WORK ORDER – With pictures removed, print the listing exactly.

DATA BELOW START

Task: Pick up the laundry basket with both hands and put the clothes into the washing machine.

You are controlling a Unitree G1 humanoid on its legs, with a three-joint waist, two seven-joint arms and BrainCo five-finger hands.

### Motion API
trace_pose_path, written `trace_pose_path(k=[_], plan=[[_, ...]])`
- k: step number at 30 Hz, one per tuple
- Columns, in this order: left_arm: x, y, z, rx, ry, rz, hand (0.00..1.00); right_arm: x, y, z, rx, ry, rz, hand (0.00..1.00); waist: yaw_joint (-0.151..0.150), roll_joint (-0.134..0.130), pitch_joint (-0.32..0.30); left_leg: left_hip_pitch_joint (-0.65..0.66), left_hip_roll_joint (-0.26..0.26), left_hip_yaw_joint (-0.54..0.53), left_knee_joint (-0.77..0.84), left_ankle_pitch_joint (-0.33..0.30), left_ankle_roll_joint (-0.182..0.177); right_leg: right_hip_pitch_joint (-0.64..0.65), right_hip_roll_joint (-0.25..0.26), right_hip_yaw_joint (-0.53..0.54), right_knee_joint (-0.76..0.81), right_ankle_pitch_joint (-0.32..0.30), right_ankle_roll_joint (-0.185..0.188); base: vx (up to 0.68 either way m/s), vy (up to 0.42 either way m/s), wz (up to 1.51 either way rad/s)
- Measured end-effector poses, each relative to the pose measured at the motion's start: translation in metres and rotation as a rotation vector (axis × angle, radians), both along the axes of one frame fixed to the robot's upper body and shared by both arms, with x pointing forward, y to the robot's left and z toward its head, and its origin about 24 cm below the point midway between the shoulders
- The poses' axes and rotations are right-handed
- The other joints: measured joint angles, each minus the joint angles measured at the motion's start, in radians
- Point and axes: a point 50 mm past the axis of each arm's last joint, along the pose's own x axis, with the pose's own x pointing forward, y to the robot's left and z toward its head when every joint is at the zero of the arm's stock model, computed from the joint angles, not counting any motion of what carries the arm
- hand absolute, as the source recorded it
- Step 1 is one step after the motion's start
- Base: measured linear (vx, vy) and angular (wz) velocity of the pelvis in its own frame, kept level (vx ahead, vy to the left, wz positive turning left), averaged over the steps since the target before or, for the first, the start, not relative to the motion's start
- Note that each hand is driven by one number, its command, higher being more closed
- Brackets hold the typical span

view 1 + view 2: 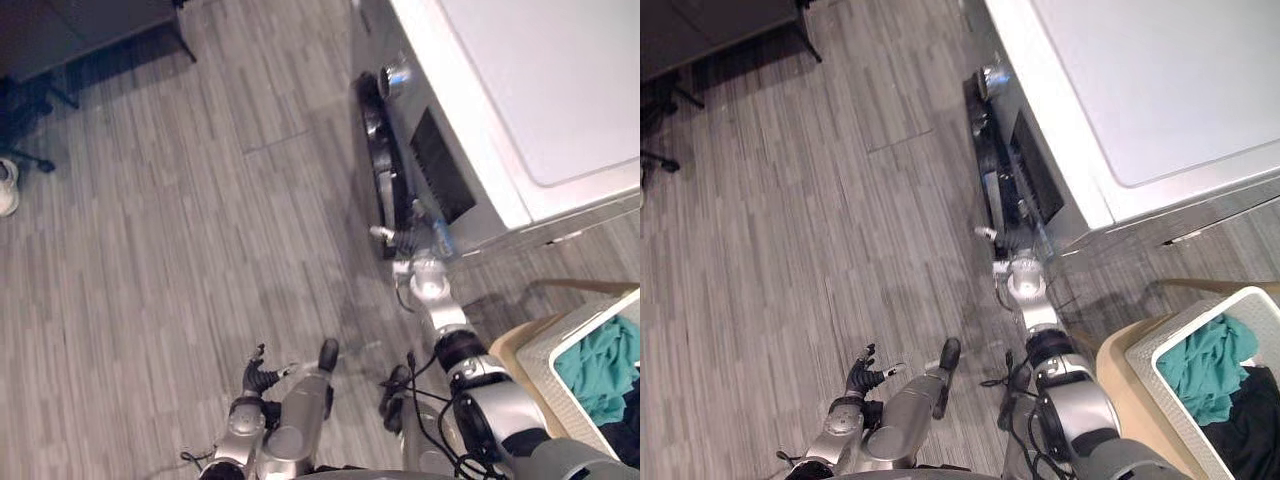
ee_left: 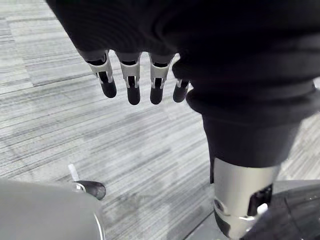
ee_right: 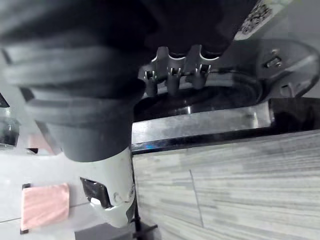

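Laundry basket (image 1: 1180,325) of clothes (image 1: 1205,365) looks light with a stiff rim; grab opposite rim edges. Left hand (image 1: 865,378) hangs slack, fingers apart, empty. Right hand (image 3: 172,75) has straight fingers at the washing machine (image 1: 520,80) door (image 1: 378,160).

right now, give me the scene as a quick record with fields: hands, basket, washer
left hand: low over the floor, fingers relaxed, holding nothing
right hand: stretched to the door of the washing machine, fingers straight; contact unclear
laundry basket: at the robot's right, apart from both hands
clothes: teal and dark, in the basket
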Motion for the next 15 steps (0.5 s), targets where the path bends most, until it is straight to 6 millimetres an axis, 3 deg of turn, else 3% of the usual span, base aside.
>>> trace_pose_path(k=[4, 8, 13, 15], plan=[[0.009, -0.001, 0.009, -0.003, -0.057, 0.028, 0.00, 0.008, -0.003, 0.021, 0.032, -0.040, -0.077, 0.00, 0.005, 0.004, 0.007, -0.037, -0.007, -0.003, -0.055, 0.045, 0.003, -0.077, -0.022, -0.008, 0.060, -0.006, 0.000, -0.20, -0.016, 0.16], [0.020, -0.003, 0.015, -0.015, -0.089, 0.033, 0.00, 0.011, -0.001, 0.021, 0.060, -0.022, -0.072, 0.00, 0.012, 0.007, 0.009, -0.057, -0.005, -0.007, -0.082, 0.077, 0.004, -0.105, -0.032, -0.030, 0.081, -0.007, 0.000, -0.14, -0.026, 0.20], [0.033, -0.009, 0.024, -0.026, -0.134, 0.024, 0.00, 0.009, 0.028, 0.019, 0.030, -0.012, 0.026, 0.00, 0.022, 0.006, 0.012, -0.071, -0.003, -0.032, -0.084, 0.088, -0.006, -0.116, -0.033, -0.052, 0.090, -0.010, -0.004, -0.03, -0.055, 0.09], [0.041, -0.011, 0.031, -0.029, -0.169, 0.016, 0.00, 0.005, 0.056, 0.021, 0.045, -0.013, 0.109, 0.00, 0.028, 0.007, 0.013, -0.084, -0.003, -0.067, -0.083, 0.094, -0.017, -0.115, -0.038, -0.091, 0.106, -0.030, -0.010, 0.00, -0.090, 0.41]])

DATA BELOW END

SOLUTION TO THIS TASK –
Task: Pick up the laundry basket with both hands and put the clothes into the washing machine.

You are controlling a Unitree G1 humanoid on its legs, with a three-joint waist, two seven-joint arms and BrainCo five-finger hands.

### Motion API
trace_pose_path, written `trace_pose_path(k=[_], plan=[[_, ...]])`
- k: step number at 30 Hz, one per tuple
- Columns, in this order: left_arm: x, y, z, rx, ry, rz, hand (0.00..1.00); right_arm: x, y, z, rx, ry, rz, hand (0.00..1.00); waist: yaw_joint (-0.151..0.150), roll_joint (-0.134..0.130), pitch_joint (-0.32..0.30); left_leg: left_hip_pitch_joint (-0.65..0.66), left_hip_roll_joint (-0.26..0.26), left_hip_yaw_joint (-0.54..0.53), left_knee_joint (-0.77..0.84), left_ankle_pitch_joint (-0.33..0.30), left_ankle_roll_joint (-0.182..0.177); right_leg: right_hip_pitch_joint (-0.64..0.65), right_hip_roll_joint (-0.25..0.26), right_hip_yaw_joint (-0.53..0.54), right_knee_joint (-0.76..0.81), right_ankle_pitch_joint (-0.32..0.30), right_ankle_roll_joint (-0.185..0.188); base: vx (up to 0.68 either way m/s), vy (up to 0.42 either way m/s), wz (up to 1.51 either way rad/s)
- Measured end-effector poses, each relative to the pose measured at the motion's start: translation in metres and rotation as a rotation vector (axis × angle, radians), both along the axes of one frame fixed to the robot's upper body and shared by both arms, with x pointing forward, y to the robot's left and z toward its head, and its origin about 24 cm below the point midway between the shoulders
- The poses' axes and rotations are right-handed
- The other joints: measured joint angles, each minus the joint angles measured at the motion's start, in radians
- Point and axes: a point 50 mm past the axis of each arm's last joint, along the pose's own x axis, with the pose's own x pointing forward, y to the robot's left and z toward its head when every joint is at the zero of the arm's stock model, computed from the joint angles, not counting any motion of what carries the arm
- hand absolute, as the source recorded it
- Step 1 is one step after the motion's start
- Base: measured linear (vx, vy) and angular (wz) velocity of the pelvis in its own frame, kept level (vx ahead, vy to the left, wz positive turning left), averaged over the steps since the target before or, for the first, the start, not relative to the motion's start
- Note that each hand is driven by one number, its command, higher being more closed
- Brackets hold the typical span

view 1 + view 2: 
ee_left: 
ee_right: 

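Laundry basket (image 1: 1180,325) of clothes (image 1: 1205,365) looks light with a stiff rim; grab opposite rim edges. Left hand (image 1: 865,378) hangs slack, fingers apart, empty. Right hand (image 3: 172,75) has straight fingers at the washing machine (image 1: 520,80) door (image 1: 378,160).

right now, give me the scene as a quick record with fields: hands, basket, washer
left hand: low over the floor, fingers relaxed, holding nothing
right hand: stretched to the door of the washing machine, fingers straight; contact unclear
laundry basket: at the robot's right, apart from both hands
clothes: teal and dark, in the basket
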Motion for the next 15 steps (0.5 s), targets where the path bends most, until it is straight to 6 millimetres an axis, 3 deg of turn, else 3% of the usual span, base aside.
>>> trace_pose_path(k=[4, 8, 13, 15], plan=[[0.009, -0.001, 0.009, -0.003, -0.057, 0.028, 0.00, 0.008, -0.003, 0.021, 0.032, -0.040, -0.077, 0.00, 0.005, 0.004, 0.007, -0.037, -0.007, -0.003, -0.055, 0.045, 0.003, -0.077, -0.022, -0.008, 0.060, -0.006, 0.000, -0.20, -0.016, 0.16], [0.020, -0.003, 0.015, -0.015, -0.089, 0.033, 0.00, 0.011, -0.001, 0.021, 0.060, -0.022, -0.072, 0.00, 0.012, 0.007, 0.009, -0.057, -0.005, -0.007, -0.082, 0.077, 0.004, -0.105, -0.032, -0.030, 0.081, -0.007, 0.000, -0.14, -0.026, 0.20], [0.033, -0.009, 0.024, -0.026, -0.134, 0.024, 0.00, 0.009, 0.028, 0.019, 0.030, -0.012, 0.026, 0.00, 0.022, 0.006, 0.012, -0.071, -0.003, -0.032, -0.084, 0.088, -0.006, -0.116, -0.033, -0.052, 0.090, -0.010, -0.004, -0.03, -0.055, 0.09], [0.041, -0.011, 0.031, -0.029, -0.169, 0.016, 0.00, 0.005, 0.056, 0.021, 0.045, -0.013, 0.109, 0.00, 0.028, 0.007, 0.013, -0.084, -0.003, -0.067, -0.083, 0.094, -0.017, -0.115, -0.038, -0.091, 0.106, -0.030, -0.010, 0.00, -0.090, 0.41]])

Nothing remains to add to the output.